Movies

Chick: When Derek Jeter sees where my new bug bites are, he’s going to go ballistic.

–McDonald’s, 51st & 3rd

Overheard by: Jack

Enlightened film student to dense film student: Y’know, I can’t wait for you to wake up one day, sit straight up in bed with your eyes open wide and realize that Quentin Tarantino sucks ass!

–Borders

Old guy to wife: God, Matthew McConaughey is a fucking faggot. That guy’s been sucking cock since he was born.

–42nd & Broadway

Newspaper peddler: Read all about it!

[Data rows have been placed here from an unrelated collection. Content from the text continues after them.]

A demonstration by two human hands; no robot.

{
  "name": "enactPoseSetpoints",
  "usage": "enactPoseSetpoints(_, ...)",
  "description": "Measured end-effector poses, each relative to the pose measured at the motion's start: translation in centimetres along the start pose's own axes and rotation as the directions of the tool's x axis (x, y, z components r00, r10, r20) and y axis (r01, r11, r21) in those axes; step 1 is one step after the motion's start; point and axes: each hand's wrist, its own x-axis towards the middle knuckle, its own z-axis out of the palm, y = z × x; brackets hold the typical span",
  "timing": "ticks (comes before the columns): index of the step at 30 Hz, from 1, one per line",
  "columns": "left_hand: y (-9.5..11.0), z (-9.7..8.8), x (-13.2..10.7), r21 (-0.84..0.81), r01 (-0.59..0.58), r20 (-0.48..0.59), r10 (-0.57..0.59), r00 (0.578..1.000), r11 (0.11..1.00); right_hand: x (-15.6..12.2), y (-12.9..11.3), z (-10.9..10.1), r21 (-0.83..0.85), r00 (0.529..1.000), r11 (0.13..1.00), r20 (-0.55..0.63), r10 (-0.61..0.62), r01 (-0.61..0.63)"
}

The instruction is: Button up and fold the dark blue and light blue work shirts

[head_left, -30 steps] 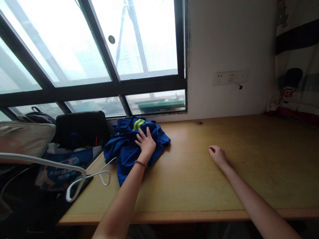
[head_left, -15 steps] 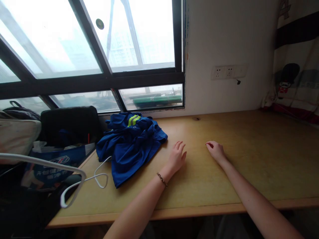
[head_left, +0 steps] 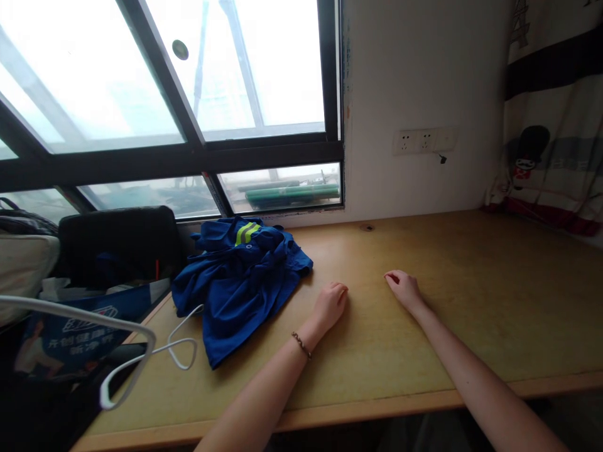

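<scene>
A crumpled blue garment (head_left: 240, 276) with a yellow-green stripe lies on the left part of the wooden desk (head_left: 471, 301). My left hand (head_left: 330, 303) rests on the desk just right of the garment, apart from it, its fingers curled under with nothing in them; a bead bracelet is on the wrist. My right hand (head_left: 402, 289) lies on the desk a little further right, fingers loosely curled down against the wood, holding nothing.
A white wire hanger (head_left: 141, 351) overhangs the desk's left end. Bags, among them a black one (head_left: 117, 242) and a blue printed one (head_left: 80, 326), are piled at the left under the window. A wall socket (head_left: 417, 140) and a curtain (head_left: 551, 125) are at the right.
My left hand has lifted off the blue garment and moved right onto the bare desk, then curled its fingers. My right hand has stayed where it was.
</scene>
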Motion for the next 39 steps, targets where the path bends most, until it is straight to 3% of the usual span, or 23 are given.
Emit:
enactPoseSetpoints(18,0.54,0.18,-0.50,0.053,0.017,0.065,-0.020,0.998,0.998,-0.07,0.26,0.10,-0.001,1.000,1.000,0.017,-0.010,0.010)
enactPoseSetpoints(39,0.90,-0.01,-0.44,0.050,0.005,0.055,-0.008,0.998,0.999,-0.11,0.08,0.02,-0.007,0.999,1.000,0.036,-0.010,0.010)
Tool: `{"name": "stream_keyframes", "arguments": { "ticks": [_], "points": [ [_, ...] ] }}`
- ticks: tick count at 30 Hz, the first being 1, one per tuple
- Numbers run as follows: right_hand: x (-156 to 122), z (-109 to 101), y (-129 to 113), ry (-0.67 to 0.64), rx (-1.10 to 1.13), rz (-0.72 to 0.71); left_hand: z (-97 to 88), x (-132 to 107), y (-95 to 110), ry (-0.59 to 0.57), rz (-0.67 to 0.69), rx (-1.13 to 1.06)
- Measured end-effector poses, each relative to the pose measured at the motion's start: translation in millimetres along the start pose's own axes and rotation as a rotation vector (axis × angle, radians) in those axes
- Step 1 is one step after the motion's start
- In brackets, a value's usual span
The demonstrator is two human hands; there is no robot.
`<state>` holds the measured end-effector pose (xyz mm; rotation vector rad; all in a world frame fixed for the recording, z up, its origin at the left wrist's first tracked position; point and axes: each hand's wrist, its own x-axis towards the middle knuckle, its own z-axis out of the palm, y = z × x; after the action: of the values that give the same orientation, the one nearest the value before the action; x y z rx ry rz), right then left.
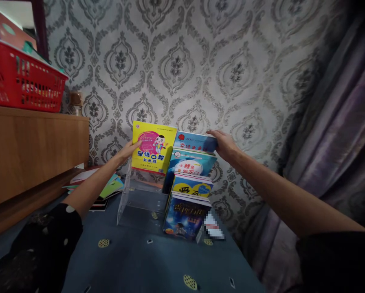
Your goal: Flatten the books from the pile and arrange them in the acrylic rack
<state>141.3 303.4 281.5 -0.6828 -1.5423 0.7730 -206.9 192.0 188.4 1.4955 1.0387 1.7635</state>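
Observation:
A clear tiered display rack [121, 207] stands on the table. My left hand [130, 149] grips the left edge of a yellow workbook [153, 160] with a cartoon child on its cover, at the top left of the rack. My right hand [225, 144] is closed on the upper right corner of a blue book [190, 141] in the top row. Below that book, in stepped rows, are a teal picture book [193, 165], a yellow and blue book [188, 188] and a dark blue book [185, 217] at the front. The fingers behind both books are hidden.
Loose books and papers [112, 187] are stacked left of the rack. A red plastic basket [26, 77] sits on a wooden cabinet [36, 150]. A blurred white item [213, 228] lies right of the rack. Patterned wallpaper is behind, a curtain [317, 171] at right.

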Motion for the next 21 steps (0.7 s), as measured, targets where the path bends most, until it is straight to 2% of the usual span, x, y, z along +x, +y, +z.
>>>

Britney Spears just died! Read all about it!

–Wall St & Broadway

11-year-old girl, leaning on subway pole: I want to jump on this pole like Tila Tequila! She can put her legs up over her head!

–E train, 50th St

Chick: It’s like that movie — what’s it called?
Dude: Stand by Me?
Chick: No, Gummo.

–Staten Island

Overheard by: Same thing

Employee #1 sinking dejectedly next to bookshelf: There should be a movie of my life.
Employee #2: That would be the worst movie ever.
Employee #1: Heyyy!

–The Strand

Tourist: What’s the name of the movie?
Busy cameraman: Gone with the Wind, Part Two.
Tourist, walking away: Well, that’s a smart-ass answer.

–Movie set, 53rd & Broadway

Overheard by: crew sympathizer

Hipster, after a preview: Why would anyone want to see that? There’s no white people in it.
Girlfriend: Shhh!
Hipster: What?

–Landmark Sunshine Cinema, E Houston

Guy: I liked it. What’d you think?
Date: It was okay, I guess. I don’t know about the ending, though.
Guy: Well, I’m pretty sure it has some deeper meaning. I’ll have to check some message boards and find out.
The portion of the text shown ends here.